### To do
Omitting any pictures, transcribe the entries below exactly.

### Exercise material
----------
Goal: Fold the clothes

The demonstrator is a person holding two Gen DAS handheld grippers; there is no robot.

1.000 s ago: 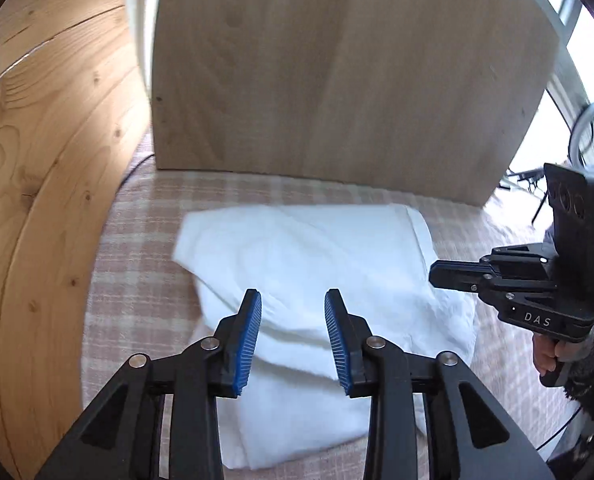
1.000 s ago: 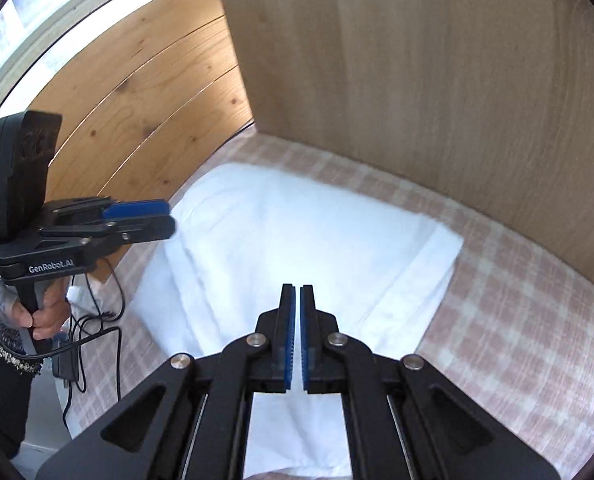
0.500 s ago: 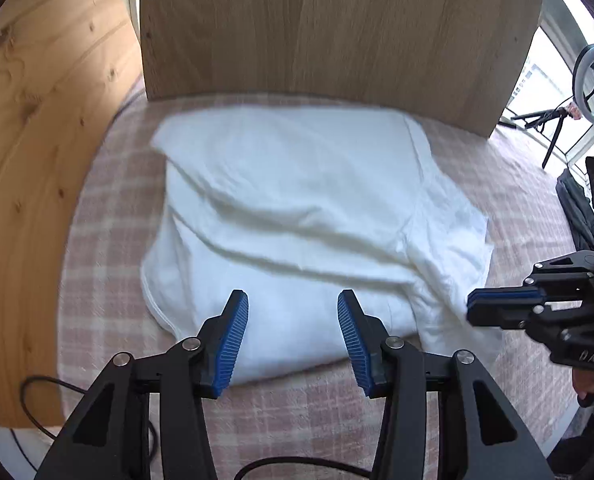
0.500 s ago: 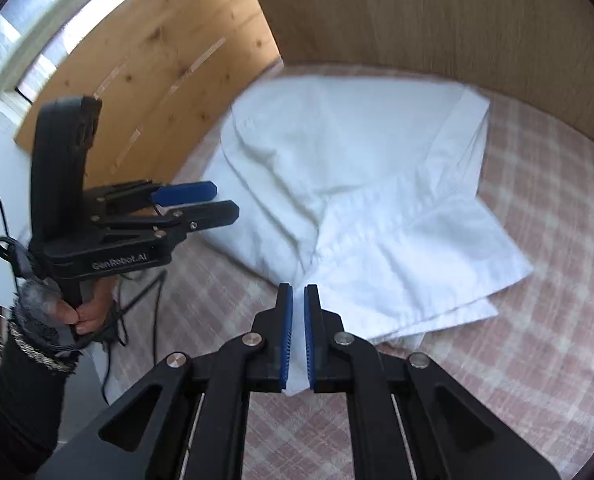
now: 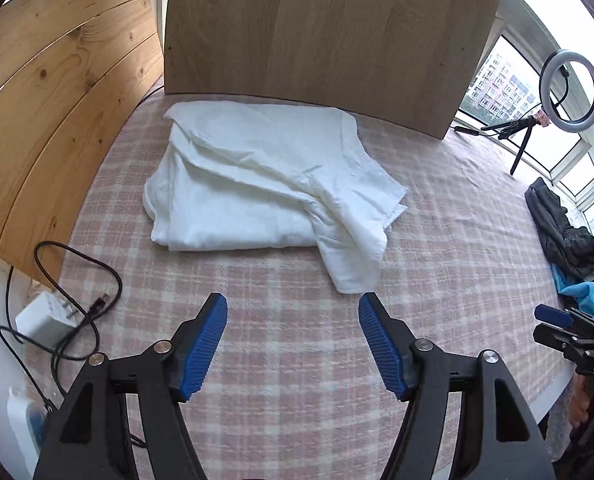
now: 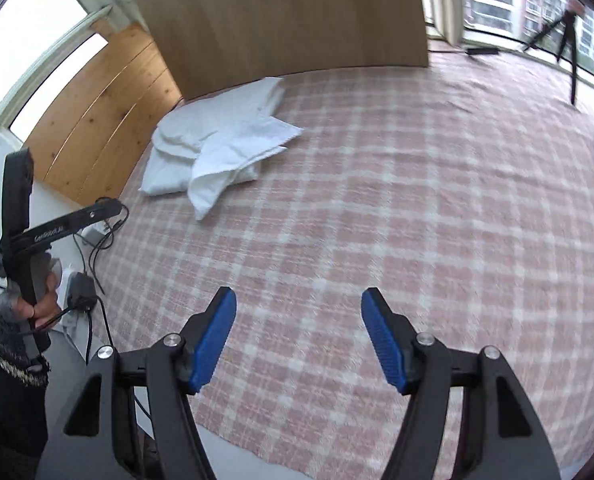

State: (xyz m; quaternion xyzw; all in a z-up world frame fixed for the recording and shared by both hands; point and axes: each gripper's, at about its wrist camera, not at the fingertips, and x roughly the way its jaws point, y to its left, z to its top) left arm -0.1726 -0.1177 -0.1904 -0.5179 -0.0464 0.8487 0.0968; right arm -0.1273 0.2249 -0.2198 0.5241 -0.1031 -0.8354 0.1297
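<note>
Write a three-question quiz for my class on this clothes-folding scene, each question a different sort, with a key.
1. True or false: the left hand-held gripper is shut on the white garment.
2. Multiple choice: the white garment lies nearest to A) the ring light, B) the upright wooden board, C) the dark clothes pile.
3. Fill in: the right hand-held gripper is ____ and holds nothing.

Key: 1 false, it is open and clear of the cloth; 2 B; 3 open.

Wood panels [image 5: 329,32], bright windows [image 5: 577,148], perhaps daylight.
</note>
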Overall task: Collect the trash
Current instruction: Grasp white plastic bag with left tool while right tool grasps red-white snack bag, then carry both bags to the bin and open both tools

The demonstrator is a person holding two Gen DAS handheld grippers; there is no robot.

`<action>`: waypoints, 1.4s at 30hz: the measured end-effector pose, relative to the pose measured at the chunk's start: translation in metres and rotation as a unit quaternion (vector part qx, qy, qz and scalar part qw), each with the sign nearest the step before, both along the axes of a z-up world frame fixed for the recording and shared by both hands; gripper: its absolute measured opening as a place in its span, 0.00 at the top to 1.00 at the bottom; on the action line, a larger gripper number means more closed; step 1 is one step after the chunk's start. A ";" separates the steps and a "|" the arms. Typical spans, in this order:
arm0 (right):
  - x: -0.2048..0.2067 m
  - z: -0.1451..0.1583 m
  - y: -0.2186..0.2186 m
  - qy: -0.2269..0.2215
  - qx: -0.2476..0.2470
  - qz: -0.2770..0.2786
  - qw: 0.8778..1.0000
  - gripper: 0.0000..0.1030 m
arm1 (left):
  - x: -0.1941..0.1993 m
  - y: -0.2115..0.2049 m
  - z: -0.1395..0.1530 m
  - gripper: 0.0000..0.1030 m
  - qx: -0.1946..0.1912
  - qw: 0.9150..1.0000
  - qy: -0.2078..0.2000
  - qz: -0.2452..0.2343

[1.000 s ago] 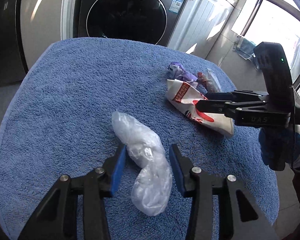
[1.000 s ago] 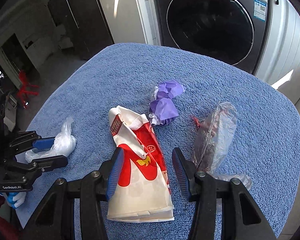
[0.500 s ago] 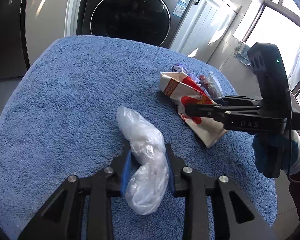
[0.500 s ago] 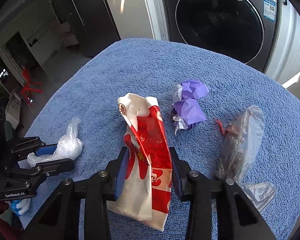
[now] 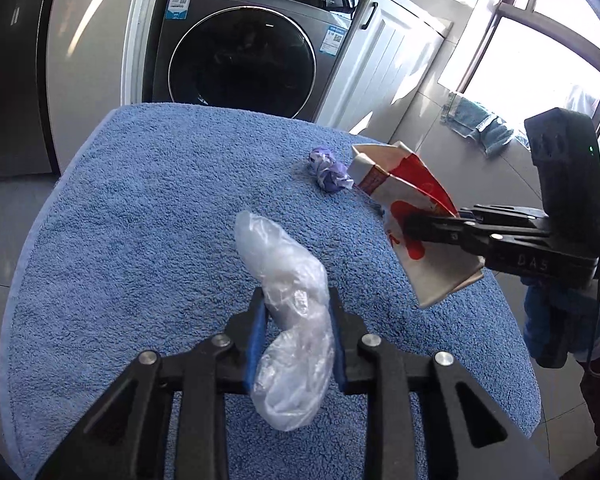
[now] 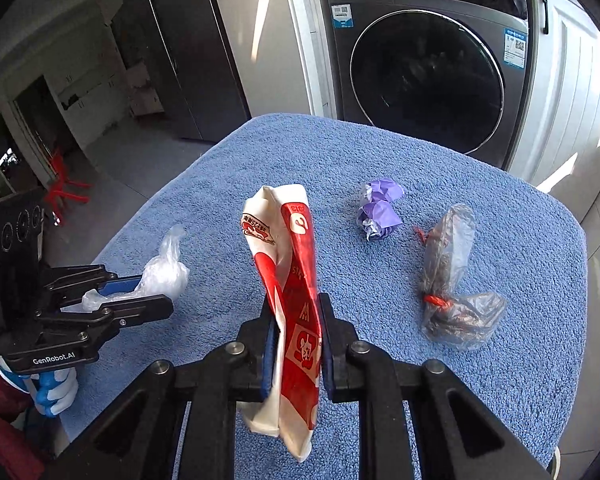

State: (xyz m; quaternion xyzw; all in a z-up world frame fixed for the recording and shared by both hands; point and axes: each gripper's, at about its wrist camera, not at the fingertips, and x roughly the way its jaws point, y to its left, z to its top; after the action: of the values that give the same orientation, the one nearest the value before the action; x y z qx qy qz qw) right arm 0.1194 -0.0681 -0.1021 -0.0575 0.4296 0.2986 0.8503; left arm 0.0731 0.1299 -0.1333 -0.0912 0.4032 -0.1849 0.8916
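Roughly halfway, judging by the layout on the blue towel: two of four scraps gripped, two not yet touched. Clamped in the left gripper, a crumpled clear plastic bag, with jaws narrow, just closed in, pads pressing it on both sides, one end poking forward and the other drooping below the fingers. Pinched in the right gripper, a red-and-white paper bag, with jaws narrower and likewise just closed in, squeezing the paper flat and upright between them, the open top standing beyond the tips and the bottom corner hanging underneath. Seemingly lifted off the towel in both cases, though hard to be sure for the clear bag. Lying loose near the far right part of the towel, a purple paper wad and, just beside it, a dark plastic bag tied with red string. No bin anywhere in view, so nowhere yet to drop the two held pieces; carrying off and two more pickups probably to come. Both grippers angled downward over the near edge of the towel, side by side and well apart, pointing toward the washing machine. Gloved hands wrapped round the handles below: left, right.
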 end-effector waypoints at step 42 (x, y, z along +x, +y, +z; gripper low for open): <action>-0.145 -0.095 -0.433 0.055 0.057 -0.436 0.897 0.81 | 0.015 -0.500 0.004 0.73 0.091 0.920 0.091 -0.370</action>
State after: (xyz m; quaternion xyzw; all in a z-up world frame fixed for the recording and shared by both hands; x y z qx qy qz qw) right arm -0.0257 -0.5012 -0.1970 0.2001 0.4400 -0.0752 0.8722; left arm 0.0885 -0.3705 -0.1297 0.1292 0.5024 -0.4548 0.7239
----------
### Result for this task
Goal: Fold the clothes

The demonstrator is a person holding two Gen DAS handheld grippers; there is no robot.

1.000 s ago: 
1.000 s ago: 
0.500 s ago: 
0.500 s ago: 
now: 
now: 

State: (xyz m; quaternion xyzw; all in a z-up world frame fixed for the recording and shared by both hands; point and axes: each gripper's, at about its wrist camera, not at the fingertips, and x roughly the way its jaws point, y to its left, z to its top) left arm -0.1726 -0.1177 -0.1904 -0.5179 -0.0464 0.8487 0.0968; right arm -0.1273 0.2249 -0.2198 0.5241 -0.1031 -0.8354 0.1297
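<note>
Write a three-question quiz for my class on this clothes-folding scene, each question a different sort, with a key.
1. True or false: the left hand-held gripper is shut on the white garment.
2. Multiple choice: the white garment lies nearest to A) the ring light, B) the upright wooden board, C) the dark clothes pile.
3. Fill in: the right hand-held gripper is ____ and holds nothing.

Key: 1 false, it is open and clear of the cloth; 2 B; 3 open.

Wood panels [image 5: 329,32], bright windows [image 5: 577,148], perhaps daylight.
</note>
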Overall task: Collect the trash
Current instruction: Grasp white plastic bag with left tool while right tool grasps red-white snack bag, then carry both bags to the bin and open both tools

The demonstrator is a person holding two Gen DAS handheld grippers; there is no robot.

`<action>`: waypoints, 1.4s at 30hz: the measured end-effector pose, relative to the pose measured at the chunk's start: translation in metres and rotation as a unit quaternion (vector part qx, qy, qz and scalar part qw), each with the sign nearest the step before, both along the axes of a z-up world frame fixed for the recording and shared by both hands; gripper: its absolute measured opening as a place in its span, 0.00 at the top to 1.00 at the bottom; on the action line, a larger gripper number means more closed; step 1 is one step after the chunk's start. A ";" separates the steps and a "|" the arms. Typical spans, in this order:
arm0 (right):
  - x: -0.2048..0.2067 m
  - z: -0.1451..0.1583 m
  - y: -0.2186..0.2186 m
  - qy: -0.2269..0.2215
  - qx: -0.2476..0.2470
  - qz: -0.2770..0.2786
  - qw: 0.8778..1.0000
  - gripper: 0.0000..0.1030 m
arm1 (left):
  - x: -0.1941..0.1993 m
  - y: -0.2115..0.2049 m
  - z: -0.1395..0.1530 m
  - gripper: 0.0000..0.1030 m
  - qx: -0.1946..0.1912
  - qw: 0.9150..1.0000
  - qy: -0.2078..0.2000
  - qz: -0.2452..0.2343

[1.000 s ago] 
[1.000 s ago] 
[0.500 s ago] 
[0.500 s ago] 
[now] 
[now] 

State: (xyz m; quaternion xyzw; all in a z-up world frame fixed for the recording and shared by both hands; point and axes: each gripper's, at about its wrist camera, not at the fingertips, and x roughly the way its jaws point, y to its left, z to its top; after the action: of the values that give the same orientation, the one nearest the value before the action; x y z qx qy qz qw) right arm 0.1194 -0.0681 -0.1021 -0.0575 0.4296 0.2986 0.8503; left arm 0.0731 0.1299 -0.1333 -0.0912 0.4032 -0.1849 0.8916
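Roughly halfway, judging by the layout on the blue towel: two of four scraps gripped, two not yet touched. Clamped in the left gripper, a crumpled clear plastic bag, with jaws narrow, just closed in, pads pressing it on both sides, one end poking forward and the other drooping below the fingers. Pinched in the right gripper, a red-and-white paper bag, with jaws narrower and likewise just closed in, squeezing the paper flat and upright between them, the open top standing beyond the tips and the bottom corner hanging underneath. Seemingly lifted off the towel in both cases, though hard to be sure for the clear bag. Lying loose near the far right part of the towel, a purple paper wad and, just beside it, a dark plastic bag tied with red string. No bin anywhere in view, so nowhere yet to drop the two held pieces; carrying off and two more pickups probably to come. Both grippers angled downward over the near edge of the towel, side by side and well apart, pointing toward the washing machine. Gloved hands wrapped round the handles below: left, right.
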 end-effector waypoints at step 42 (x, y, z along +x, +y, +z; gripper low for open): <action>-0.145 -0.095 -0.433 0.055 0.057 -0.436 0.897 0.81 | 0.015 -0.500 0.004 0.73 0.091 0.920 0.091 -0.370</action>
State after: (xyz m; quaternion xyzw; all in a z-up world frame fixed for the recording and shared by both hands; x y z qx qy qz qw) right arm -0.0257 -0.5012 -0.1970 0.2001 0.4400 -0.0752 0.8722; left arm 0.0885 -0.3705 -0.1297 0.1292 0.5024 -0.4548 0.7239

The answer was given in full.